Your answer should be every line of the records that contains the word "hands".

◇ ◇ ◇ ◇ ◇ ◇ ◇

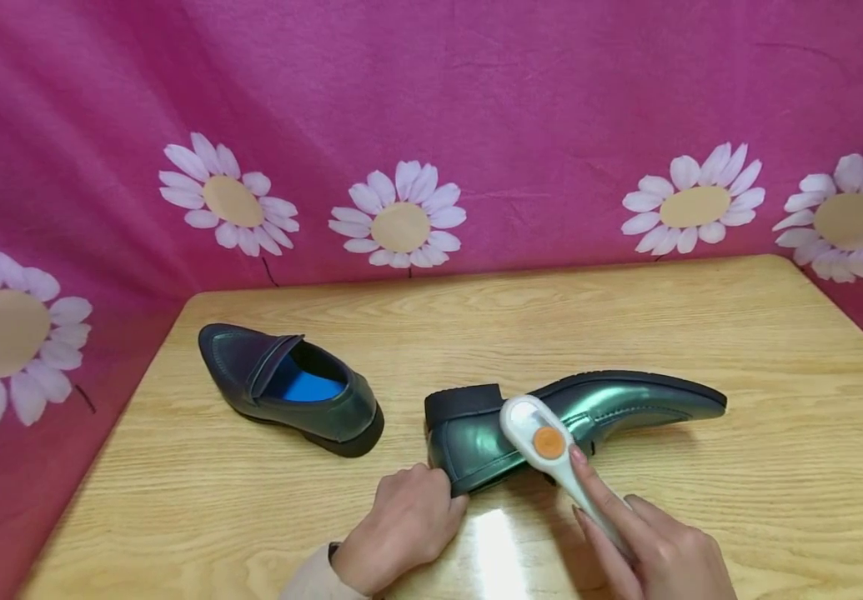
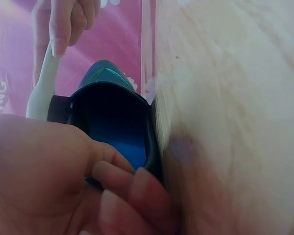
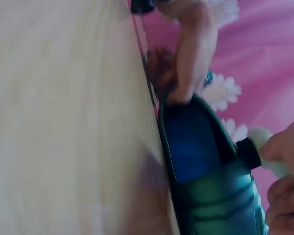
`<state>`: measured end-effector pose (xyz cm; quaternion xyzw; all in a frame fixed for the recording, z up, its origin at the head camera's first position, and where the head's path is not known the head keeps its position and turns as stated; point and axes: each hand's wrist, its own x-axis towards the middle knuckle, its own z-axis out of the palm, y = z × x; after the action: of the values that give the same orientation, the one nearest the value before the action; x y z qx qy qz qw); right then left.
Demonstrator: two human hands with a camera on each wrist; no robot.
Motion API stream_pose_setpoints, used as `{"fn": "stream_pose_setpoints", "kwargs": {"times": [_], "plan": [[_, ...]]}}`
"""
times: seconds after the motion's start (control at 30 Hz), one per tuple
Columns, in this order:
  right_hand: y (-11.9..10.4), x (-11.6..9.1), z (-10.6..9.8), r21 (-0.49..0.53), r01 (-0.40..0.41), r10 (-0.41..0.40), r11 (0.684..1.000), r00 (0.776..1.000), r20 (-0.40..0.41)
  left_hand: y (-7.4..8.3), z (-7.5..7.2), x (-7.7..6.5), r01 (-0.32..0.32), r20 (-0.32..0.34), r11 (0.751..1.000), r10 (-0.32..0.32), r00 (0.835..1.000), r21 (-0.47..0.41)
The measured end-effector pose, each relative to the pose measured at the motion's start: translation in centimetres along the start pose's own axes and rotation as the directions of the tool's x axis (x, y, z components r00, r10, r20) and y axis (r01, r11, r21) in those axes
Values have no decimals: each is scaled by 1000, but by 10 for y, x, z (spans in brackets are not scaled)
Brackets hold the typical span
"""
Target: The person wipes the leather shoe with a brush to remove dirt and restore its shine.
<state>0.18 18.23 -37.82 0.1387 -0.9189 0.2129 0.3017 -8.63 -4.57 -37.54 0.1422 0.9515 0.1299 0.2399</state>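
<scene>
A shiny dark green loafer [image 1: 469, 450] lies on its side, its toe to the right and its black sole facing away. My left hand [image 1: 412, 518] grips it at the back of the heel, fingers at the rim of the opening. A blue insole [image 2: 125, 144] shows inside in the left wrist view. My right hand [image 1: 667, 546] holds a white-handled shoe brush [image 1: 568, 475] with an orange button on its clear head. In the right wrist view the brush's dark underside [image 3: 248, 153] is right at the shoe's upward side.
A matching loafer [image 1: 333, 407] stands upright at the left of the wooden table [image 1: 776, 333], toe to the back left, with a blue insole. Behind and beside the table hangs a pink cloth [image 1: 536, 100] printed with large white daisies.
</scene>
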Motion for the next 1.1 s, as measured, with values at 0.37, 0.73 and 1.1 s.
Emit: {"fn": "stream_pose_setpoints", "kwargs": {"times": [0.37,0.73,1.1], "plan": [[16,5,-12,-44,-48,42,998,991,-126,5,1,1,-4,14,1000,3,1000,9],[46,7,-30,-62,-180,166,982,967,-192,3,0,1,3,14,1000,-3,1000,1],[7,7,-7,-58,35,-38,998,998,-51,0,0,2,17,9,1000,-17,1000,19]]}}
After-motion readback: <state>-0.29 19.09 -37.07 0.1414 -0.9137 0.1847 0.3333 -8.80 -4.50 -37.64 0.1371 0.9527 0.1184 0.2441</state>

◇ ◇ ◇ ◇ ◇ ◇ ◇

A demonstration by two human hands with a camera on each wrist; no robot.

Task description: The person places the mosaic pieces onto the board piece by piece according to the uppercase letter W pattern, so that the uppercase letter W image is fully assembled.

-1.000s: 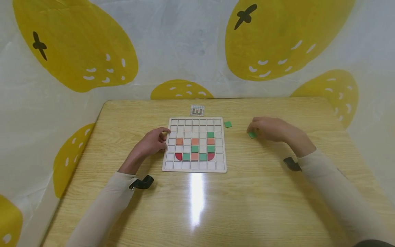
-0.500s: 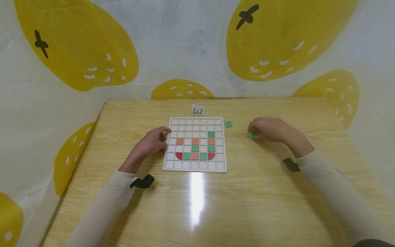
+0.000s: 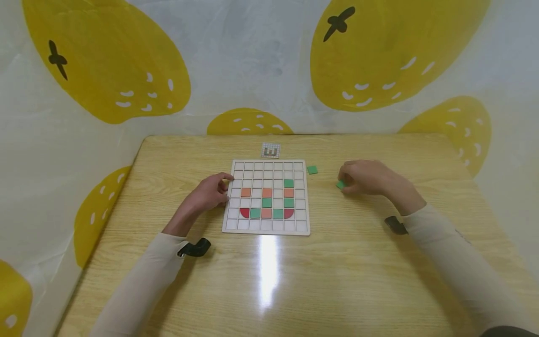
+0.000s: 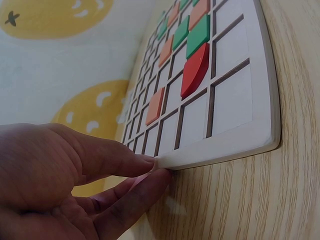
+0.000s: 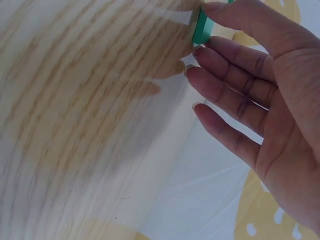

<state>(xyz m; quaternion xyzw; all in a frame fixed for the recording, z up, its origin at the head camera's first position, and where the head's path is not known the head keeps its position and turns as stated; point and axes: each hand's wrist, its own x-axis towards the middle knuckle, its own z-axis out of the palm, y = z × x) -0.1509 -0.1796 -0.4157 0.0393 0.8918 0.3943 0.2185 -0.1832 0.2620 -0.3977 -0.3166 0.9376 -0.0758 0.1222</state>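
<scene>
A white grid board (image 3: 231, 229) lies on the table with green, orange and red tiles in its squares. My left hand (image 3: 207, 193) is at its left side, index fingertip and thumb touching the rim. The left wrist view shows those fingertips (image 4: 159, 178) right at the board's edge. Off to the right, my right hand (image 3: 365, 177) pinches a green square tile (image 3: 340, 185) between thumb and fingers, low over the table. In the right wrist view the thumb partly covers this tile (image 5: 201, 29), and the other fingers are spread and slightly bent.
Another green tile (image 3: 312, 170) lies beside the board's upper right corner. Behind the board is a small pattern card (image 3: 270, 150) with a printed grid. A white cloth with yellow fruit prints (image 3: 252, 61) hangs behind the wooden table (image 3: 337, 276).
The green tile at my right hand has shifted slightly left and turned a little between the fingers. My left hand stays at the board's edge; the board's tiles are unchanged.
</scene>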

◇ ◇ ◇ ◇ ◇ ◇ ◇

## Written reply:
Demonstrator: two human hands with a camera on each wrist; no robot.
A demonstration by two human hands with a camera on each wrist; no robot.

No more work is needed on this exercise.